◆ AIM OF THE TASK ◆
Which of the lines below include the word "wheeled"? Pull each one out.

◆ EXCERPTED DATA ◆
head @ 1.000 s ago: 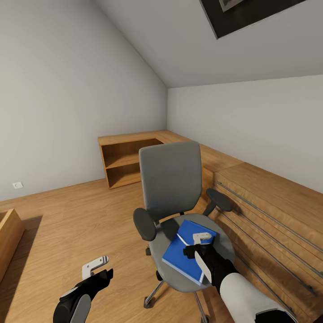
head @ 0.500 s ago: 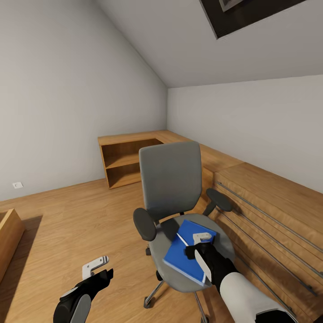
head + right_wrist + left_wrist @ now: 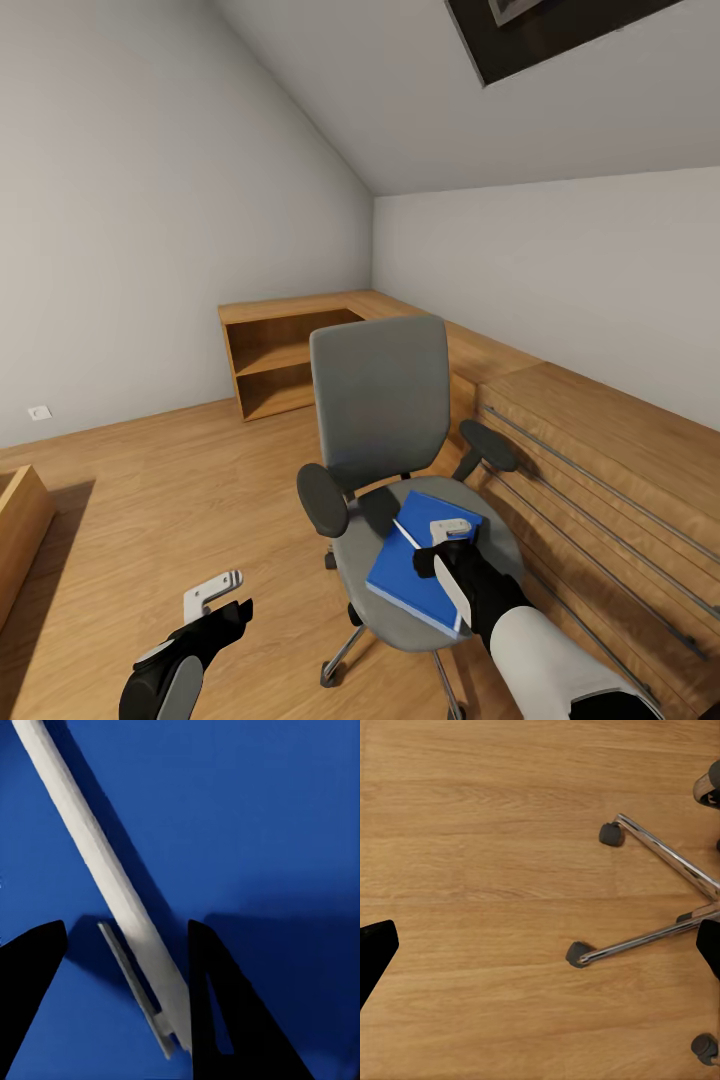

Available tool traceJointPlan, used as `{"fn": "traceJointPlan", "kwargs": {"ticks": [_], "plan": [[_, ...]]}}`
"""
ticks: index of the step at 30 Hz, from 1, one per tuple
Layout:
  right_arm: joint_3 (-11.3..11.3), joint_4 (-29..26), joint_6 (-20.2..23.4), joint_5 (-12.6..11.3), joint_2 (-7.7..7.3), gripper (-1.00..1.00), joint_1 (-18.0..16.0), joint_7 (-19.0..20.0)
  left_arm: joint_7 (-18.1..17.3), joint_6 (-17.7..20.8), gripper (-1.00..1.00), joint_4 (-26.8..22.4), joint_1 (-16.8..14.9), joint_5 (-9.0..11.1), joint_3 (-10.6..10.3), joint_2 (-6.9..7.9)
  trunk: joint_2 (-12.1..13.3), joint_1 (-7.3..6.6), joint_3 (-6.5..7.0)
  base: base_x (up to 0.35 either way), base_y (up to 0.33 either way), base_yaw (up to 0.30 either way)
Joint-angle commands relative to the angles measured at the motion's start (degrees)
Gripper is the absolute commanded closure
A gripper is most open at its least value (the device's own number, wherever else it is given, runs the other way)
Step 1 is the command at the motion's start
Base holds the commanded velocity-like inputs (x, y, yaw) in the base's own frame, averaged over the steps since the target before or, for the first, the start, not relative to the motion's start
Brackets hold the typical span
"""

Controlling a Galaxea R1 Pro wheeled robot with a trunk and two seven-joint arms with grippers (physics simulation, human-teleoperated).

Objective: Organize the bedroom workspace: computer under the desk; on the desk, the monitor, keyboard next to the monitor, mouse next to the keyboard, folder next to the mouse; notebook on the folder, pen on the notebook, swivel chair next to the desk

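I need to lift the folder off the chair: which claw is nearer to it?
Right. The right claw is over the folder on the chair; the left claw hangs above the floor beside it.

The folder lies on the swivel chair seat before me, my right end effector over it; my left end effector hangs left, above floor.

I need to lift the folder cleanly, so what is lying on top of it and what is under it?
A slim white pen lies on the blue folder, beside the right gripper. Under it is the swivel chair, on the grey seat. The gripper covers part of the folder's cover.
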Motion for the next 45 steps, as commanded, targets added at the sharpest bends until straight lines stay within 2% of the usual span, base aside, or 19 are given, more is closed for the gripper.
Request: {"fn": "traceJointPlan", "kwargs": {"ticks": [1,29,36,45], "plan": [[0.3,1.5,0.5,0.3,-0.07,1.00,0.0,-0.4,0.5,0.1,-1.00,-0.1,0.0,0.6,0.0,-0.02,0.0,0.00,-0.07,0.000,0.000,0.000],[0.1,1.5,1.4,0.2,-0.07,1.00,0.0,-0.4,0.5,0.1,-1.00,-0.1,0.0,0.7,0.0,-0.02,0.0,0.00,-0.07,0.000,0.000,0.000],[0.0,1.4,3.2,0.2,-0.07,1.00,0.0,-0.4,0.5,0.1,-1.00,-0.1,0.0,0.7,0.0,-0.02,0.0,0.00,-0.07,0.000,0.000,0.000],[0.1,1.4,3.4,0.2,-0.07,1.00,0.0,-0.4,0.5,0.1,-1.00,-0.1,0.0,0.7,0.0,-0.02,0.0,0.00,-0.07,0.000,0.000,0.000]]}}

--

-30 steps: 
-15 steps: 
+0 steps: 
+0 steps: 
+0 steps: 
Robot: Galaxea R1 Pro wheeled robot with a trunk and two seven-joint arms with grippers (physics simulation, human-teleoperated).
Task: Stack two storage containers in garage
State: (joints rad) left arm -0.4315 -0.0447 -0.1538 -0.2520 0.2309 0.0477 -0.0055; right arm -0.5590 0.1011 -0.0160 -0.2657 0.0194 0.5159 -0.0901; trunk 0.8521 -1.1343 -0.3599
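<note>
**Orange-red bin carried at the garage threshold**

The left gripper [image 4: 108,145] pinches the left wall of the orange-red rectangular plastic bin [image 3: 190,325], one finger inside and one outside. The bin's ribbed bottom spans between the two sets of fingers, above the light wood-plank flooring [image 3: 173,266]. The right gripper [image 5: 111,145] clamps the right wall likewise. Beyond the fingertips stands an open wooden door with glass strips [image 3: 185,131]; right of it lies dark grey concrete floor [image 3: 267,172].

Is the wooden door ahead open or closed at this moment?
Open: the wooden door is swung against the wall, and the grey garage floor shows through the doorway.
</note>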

◆ RESULT OF THIS EXERCISE ◆
Controlling a Galaxea R1 Pro wheeled robot with a trunk and two seven-joint arms with grippers (physics simulation, human-teleoperated).
Robot: Galaxea R1 Pro wheeled robot with a trunk and two seven-joint arms with grippers (physics simulation, human-teleoperated).

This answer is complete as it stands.